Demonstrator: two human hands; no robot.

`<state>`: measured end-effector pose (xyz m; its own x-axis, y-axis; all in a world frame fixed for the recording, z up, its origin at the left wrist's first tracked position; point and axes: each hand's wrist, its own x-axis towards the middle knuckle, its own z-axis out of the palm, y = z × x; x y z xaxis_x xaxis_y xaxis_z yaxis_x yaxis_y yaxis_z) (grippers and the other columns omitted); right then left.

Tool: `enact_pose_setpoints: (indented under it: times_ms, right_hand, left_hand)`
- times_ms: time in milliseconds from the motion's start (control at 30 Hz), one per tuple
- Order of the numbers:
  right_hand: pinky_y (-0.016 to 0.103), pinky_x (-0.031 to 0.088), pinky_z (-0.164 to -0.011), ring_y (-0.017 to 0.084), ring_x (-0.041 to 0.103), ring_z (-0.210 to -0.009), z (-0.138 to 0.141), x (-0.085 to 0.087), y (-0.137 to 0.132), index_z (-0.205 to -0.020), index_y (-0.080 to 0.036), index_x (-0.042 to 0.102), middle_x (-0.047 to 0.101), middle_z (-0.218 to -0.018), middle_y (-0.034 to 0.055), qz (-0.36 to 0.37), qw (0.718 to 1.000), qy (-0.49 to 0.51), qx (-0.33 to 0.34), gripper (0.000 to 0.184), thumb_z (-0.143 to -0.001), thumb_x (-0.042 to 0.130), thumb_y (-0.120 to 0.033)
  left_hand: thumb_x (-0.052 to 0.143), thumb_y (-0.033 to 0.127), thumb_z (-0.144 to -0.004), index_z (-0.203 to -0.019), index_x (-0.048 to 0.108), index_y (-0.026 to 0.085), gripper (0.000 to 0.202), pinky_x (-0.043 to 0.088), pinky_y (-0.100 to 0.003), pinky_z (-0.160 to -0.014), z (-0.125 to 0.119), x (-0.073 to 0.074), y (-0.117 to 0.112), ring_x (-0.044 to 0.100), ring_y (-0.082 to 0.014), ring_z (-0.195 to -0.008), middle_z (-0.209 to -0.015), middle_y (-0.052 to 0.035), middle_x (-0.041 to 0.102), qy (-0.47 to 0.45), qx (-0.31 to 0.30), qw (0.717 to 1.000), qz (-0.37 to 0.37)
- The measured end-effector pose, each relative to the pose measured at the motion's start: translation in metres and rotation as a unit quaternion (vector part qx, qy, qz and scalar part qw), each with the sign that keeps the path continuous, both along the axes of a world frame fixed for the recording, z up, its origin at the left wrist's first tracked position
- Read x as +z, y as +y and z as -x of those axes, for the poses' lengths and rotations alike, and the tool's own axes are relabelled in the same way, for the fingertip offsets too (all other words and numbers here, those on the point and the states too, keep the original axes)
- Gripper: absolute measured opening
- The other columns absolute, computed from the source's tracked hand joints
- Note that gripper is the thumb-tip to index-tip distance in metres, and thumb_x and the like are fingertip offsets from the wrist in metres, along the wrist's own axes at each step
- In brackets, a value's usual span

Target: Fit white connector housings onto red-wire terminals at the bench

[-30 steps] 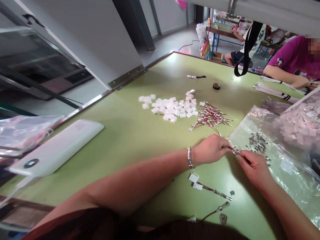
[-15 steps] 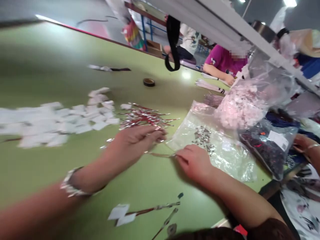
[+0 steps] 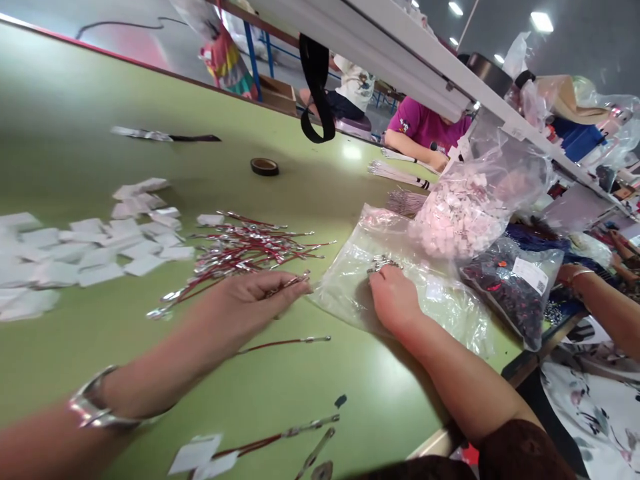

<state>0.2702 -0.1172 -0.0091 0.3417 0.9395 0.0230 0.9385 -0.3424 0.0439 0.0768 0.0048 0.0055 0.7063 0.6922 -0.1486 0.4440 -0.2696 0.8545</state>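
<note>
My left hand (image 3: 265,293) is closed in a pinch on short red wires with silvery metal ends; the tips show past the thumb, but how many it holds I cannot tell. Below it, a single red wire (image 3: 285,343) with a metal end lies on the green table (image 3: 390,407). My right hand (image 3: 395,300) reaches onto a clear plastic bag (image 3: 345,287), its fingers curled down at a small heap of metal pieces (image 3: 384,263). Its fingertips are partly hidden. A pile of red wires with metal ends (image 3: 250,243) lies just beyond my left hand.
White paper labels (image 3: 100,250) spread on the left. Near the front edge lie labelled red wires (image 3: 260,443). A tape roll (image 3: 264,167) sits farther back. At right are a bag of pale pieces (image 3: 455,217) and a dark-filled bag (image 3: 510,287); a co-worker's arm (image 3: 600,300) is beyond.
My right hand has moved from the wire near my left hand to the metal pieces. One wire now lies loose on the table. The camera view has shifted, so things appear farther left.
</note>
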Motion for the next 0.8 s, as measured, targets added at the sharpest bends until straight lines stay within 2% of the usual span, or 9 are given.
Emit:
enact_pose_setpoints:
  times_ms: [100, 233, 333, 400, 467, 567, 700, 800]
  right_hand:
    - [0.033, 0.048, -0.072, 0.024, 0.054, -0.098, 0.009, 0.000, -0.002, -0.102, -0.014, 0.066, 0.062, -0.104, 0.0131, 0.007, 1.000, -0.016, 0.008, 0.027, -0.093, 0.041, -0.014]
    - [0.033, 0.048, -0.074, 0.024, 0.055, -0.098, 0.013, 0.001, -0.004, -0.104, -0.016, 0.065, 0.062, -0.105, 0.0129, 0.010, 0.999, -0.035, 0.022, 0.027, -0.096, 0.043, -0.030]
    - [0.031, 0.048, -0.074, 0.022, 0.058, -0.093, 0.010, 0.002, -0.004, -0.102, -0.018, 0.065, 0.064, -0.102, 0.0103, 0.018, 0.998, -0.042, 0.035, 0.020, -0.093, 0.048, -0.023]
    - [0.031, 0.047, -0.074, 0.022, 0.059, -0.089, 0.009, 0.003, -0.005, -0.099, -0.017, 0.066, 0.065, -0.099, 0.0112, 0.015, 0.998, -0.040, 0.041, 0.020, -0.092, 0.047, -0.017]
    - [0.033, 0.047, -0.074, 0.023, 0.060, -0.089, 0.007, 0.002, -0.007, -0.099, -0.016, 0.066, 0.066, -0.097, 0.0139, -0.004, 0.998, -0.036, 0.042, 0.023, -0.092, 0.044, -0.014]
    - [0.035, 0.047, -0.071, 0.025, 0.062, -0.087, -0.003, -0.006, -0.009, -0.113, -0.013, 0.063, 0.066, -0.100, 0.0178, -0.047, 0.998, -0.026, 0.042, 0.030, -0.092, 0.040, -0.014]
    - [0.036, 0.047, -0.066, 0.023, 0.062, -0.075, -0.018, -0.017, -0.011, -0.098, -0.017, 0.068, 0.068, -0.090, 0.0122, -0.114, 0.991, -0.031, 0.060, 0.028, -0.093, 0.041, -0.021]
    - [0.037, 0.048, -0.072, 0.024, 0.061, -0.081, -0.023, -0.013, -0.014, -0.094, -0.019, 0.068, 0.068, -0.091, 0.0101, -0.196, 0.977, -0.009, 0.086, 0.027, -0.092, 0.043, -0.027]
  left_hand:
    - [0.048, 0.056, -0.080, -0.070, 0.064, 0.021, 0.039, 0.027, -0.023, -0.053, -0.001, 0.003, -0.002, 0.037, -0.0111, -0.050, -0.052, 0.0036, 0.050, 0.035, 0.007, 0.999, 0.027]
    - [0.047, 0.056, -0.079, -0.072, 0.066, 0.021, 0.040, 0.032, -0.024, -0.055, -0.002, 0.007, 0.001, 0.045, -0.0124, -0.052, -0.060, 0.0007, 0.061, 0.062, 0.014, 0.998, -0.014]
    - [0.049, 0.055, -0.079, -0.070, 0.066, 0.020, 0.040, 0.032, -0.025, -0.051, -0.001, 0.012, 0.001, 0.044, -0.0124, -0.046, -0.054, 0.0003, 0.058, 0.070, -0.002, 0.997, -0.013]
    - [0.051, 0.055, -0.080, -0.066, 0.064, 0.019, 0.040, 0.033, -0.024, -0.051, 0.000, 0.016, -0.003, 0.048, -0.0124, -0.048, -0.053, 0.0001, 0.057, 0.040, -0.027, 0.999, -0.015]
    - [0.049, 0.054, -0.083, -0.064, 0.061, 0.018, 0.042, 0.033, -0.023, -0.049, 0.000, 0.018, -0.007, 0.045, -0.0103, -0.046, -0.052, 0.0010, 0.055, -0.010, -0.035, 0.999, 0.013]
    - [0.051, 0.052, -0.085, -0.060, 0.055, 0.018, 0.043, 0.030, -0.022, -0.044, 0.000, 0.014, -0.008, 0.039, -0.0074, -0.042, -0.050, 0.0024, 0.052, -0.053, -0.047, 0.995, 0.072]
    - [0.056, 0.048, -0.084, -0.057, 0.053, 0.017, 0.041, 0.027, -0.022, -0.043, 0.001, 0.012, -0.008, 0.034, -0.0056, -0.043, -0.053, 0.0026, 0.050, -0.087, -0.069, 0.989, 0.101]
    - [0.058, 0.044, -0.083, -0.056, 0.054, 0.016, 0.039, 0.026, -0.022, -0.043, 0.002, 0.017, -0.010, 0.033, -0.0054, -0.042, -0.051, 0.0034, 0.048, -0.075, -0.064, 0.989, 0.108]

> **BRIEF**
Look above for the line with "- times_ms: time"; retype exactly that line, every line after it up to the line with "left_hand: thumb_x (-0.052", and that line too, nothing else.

> **RESPONSE**
- times_ms: time in milliseconds from the motion's start (control at 30 Hz), one per tuple
- Order of the numbers:
  right_hand: pinky_y (-0.016 to 0.103), pinky_x (-0.031 to 0.088), pinky_z (-0.164 to -0.011), ring_y (-0.017 to 0.084), ring_x (-0.041 to 0.103), ring_z (-0.210 to -0.009), z (-0.138 to 0.141), x (-0.085 to 0.087), y (-0.137 to 0.132), index_z (-0.205 to -0.020), index_y (-0.080 to 0.036), index_x (-0.042 to 0.102), middle_x (-0.047 to 0.101), middle_z (-0.218 to -0.018), middle_y (-0.034 to 0.055), qz (-0.36 to 0.37), qw (0.718 to 1.000), qy (-0.49 to 0.51), qx (-0.33 to 0.34), gripper (0.000 to 0.184), thumb_z (-0.143 to -0.001), thumb_x (-0.042 to 0.130), thumb_y (-0.120 to 0.033)
  left_hand: thumb_x (-0.052 to 0.143), thumb_y (-0.033 to 0.127), thumb_z (-0.144 to -0.004), index_z (-0.203 to -0.019), index_x (-0.048 to 0.108), index_y (-0.026 to 0.085), gripper (0.000 to 0.202), pinky_x (-0.043 to 0.088), pinky_y (-0.100 to 0.003), pinky_z (-0.160 to -0.014), z (-0.125 to 0.119), x (-0.073 to 0.074), y (-0.117 to 0.112), ring_x (-0.044 to 0.100), ring_y (-0.082 to 0.014), ring_z (-0.195 to -0.008), middle_z (-0.209 to -0.015), middle_y (-0.052 to 0.035), middle_x (-0.041 to 0.102), qy (-0.47 to 0.45), qx (-0.31 to 0.30), qw (0.717 to 1.000), qz (-0.37 to 0.37)

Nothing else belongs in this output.